Wootten next contends that the act of 1921, supra, repealed the law of 1915, supra, and that the act of 1931, supra, repealed the law of 1921, supra, in the sense that upon the passage of the act of 1921, no power or authority remained to administer any rights which arose under the law of 1915, supra; and that upon the passage of the act of 1931, supra, no power or authority remained to administer any rights which arose under the act of 1921, supra. In other words, he argues that when said laws were repealed the relation between him and the state of Oklahoma became as though no such laws had ever existed, and as though no rights had arisen in favor of either of them under such laws. This cannot be.
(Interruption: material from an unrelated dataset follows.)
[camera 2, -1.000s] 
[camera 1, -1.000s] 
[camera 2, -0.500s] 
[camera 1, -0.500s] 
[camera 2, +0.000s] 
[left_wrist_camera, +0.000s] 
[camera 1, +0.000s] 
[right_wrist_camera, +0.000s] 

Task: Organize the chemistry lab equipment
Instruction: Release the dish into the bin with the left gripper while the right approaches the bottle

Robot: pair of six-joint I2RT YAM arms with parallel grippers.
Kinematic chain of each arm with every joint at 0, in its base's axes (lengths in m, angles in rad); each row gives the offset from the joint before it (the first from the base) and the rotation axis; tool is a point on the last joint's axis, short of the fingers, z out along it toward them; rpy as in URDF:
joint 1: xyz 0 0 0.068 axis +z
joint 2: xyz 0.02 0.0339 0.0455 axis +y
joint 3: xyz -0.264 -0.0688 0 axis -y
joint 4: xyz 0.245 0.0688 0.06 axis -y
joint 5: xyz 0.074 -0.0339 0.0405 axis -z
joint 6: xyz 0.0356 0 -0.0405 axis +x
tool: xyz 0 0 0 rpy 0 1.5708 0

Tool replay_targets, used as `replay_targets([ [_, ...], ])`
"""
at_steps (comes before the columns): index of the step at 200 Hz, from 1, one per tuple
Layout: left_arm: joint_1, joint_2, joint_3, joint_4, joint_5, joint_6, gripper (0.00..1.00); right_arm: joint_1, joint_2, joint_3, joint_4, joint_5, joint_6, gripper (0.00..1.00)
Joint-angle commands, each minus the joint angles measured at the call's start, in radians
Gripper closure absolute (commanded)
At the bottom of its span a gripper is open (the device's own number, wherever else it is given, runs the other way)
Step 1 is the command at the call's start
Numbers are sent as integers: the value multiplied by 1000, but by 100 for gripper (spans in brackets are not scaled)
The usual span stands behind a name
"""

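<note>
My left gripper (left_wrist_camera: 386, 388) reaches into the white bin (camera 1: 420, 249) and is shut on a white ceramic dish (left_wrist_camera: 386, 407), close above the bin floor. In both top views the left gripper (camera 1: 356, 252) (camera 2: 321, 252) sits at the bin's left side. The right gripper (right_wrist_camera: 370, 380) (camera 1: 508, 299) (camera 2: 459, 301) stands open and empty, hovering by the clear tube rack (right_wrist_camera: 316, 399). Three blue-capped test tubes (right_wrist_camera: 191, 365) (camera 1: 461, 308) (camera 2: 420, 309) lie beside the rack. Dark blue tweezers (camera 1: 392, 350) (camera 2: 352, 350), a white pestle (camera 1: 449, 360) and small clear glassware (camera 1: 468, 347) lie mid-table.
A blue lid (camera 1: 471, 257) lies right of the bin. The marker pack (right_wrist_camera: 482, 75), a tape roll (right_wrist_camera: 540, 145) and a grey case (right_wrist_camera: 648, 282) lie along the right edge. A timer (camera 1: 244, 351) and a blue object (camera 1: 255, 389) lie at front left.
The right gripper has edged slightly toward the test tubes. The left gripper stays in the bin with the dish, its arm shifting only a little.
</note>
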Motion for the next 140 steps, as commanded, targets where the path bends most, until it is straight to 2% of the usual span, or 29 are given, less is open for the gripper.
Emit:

In our opinion, the effect of the act of 1921, supra, upon the law of 1915, supra, was this: In 1921, the Legislature said, from this forward all income tax to accrue and be paid shall be under this act and administered as herein provided, and we hereby abandon the law of 1915, supra, as the measure or method of computing and collecting all income tax to accrue from this time on. The same for the act of 1931, as respects the law of 1921, supra. It is not logical to construe these acts to say, in effect: We hereby announce a new basis for the accrual and administration of income tax in Oklahoma, and hereby forgive all frauds, and overlook all omissions and delinquencies, and hereby remit all taxes which have accrued but are not yet computed and collectable, which may have arisen under the acts superseded when these laws take effect. Acts of our Legislature must be given a logical and reasonable construction. See 61 C. J. 1565; State ex rel. v. Slusher, 119 Or. 141, 248 P. 358; State v. Nagle, 100 Kan. 495, 164 P. 1073, L. R. A. 1917E, 1160; and Commonwealth v. Paynter's Adm'r, 222 Ky. 766, 2 S.W.2d 664. Some cases speak of an act having only prospective application unless retrospective application be specified upon its face. Under our Constitution, our Legislature has no authority to remit any indebtedness or liability existing in favor of the state of Oklahoma. Article 5, § 53, Constitution of Oklahoma.

What we have said in the preceding paragraphs disposes of the argument made that the act of 1931, supra, transferred to the commission the exercise of the powers and duties of the state auditor under existing laws only; that is to say, under the law of 1921, supra.

Wootten next argues that the statute of limitations has run upon whatever right the state auditor, and the commission as his successor, had to do what the commission is now threatening to do. The acts of 1915 and 1921, supra, contained no express statute of limitation. The schedule of time contained in these acts within which the taxpayers should perform certain duties on his part and the state auditor should perform certain duties on his part cannot be construed as limitations of the right of the state auditor to proceed in the event of the failure of the parties to maintain this schedule, even if the taxpayer went so far as to make no return at all. In our opinion there is nothing to be found in either of these acts indicating an intention on the part of the Legislature to create a statute of limitation. The act of 1933, supra, *588 section 19, contains a statute of limitation within which the commission may take steps to enforce its authority. However, it is plain from the language of this section that the period of limitations provided applies to the act of 1933 only.

The writ of prohibition prayed for is denied.

McNEILL, C.J., OSBORN, V. C.J., and BUSBY, WELCH, CORN, PHELPS, and GIBSON, JJ., concur.